*** Begin section ***

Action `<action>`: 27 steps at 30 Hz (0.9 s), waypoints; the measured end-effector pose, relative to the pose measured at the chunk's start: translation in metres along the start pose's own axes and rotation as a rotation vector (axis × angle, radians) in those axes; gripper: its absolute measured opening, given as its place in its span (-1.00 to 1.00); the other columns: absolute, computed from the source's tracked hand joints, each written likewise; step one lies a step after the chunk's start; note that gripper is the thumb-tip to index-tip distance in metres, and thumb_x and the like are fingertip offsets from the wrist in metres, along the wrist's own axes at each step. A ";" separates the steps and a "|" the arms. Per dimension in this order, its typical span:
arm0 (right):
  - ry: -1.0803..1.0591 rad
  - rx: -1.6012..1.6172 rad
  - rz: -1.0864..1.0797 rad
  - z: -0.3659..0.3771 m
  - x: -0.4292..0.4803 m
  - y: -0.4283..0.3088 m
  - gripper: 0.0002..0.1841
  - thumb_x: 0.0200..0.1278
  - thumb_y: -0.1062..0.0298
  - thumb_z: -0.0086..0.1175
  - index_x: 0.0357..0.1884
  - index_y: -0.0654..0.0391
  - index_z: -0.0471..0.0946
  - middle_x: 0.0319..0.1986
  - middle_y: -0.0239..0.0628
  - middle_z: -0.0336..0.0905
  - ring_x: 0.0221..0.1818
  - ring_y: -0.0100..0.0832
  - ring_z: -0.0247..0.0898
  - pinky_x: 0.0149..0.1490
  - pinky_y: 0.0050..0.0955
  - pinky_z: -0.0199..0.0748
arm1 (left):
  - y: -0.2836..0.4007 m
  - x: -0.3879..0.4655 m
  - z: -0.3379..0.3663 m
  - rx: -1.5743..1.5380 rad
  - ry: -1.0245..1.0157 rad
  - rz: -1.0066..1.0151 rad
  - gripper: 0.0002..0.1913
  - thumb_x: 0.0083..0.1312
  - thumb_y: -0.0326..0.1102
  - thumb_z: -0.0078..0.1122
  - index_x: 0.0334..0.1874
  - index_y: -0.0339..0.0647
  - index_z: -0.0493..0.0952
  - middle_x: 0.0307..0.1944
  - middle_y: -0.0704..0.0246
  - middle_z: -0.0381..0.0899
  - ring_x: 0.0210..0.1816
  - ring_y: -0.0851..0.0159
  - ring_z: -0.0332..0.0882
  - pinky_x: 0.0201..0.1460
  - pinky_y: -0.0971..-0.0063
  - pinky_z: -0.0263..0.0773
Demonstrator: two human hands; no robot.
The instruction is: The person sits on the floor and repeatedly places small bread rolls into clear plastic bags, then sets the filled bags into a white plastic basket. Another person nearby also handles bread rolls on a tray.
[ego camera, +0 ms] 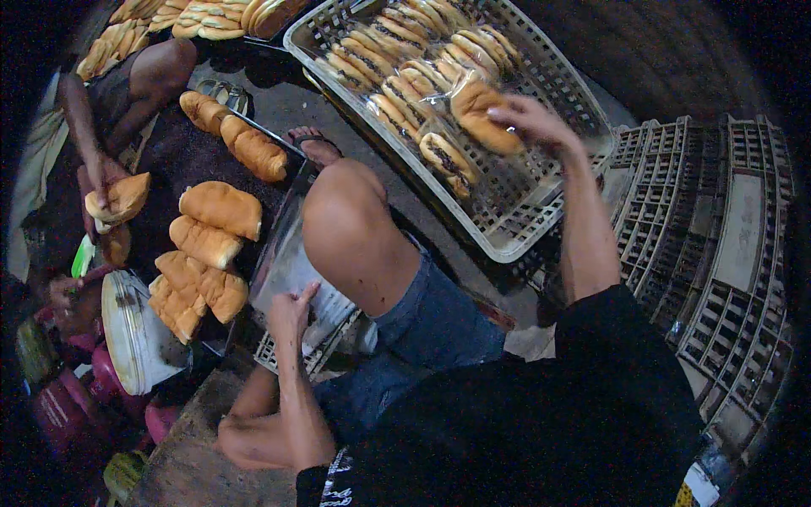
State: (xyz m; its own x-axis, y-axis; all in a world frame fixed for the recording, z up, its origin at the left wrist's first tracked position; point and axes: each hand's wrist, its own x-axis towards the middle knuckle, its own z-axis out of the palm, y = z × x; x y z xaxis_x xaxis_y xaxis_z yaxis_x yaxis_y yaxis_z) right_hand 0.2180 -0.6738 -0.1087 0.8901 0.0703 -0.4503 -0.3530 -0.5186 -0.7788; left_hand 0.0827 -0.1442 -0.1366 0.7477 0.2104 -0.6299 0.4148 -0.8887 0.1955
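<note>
My right hand (532, 123) grips a golden bread roll (485, 114) in a clear plastic bag, over a large slatted plastic crate (507, 250). Bagged rolls with a dark filling (447, 158) stand in rows inside that crate, at its far and left side. Below my bent knee, my left hand (294, 310) is at a pile of clear plastic bags (329, 301), thumb raised. Its fingers are partly hidden, so I cannot tell if they pinch a bag. The bags lie over a small plastic basket (266, 352).
Unbagged rolls (218, 209) lie on a dark tray to the left. Another person's hands (104, 184) hold a split roll (120, 199) there. A white bucket (139, 336) stands nearer. More bread (209, 19) is piled at the far left; stacked crates (716, 253) stand at right.
</note>
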 end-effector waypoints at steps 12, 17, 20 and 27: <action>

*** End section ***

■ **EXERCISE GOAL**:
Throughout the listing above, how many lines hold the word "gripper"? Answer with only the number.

■ **ANSWER SPACE**:
3